# DIRECTIONS FOR THIS TASK
Lines from the listing that hold the string "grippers" are what you should return.
───── RECORDS PROVIDED ─────
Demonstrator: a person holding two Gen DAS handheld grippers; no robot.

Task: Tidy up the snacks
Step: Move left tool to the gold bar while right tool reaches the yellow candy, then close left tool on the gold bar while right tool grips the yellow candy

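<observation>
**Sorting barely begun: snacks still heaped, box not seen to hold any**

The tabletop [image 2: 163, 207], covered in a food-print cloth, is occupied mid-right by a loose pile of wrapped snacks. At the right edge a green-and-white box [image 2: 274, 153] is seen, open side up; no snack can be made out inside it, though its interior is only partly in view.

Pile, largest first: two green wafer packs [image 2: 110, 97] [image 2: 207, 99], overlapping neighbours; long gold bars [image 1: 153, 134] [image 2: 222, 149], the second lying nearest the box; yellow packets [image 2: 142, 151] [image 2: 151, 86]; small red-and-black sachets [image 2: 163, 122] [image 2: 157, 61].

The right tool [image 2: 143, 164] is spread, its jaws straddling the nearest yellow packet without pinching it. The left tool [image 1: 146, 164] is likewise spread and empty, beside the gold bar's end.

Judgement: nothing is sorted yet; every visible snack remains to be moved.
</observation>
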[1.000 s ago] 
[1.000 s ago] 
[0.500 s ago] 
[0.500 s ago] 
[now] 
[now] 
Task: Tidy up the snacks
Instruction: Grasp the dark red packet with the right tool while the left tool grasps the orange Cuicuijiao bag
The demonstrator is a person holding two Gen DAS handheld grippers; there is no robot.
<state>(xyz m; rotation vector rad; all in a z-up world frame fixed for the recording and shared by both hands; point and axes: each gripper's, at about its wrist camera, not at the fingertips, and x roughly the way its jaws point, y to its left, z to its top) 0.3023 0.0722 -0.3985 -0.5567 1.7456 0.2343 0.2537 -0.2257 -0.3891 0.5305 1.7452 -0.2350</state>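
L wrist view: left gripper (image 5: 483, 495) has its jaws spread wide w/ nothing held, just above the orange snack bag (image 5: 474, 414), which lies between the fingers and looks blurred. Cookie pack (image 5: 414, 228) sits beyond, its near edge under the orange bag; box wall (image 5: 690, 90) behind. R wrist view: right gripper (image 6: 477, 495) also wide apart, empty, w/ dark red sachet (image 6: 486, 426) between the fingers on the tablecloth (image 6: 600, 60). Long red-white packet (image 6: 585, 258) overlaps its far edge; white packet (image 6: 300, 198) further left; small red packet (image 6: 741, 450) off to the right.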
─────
# RESPONSE FOR THIS EXERCISE
Demonstrator: a person holding two Gen DAS handheld grippers; no robot.
The demonstrator is a person holding two Gen DAS handheld grippers; there is no robot.

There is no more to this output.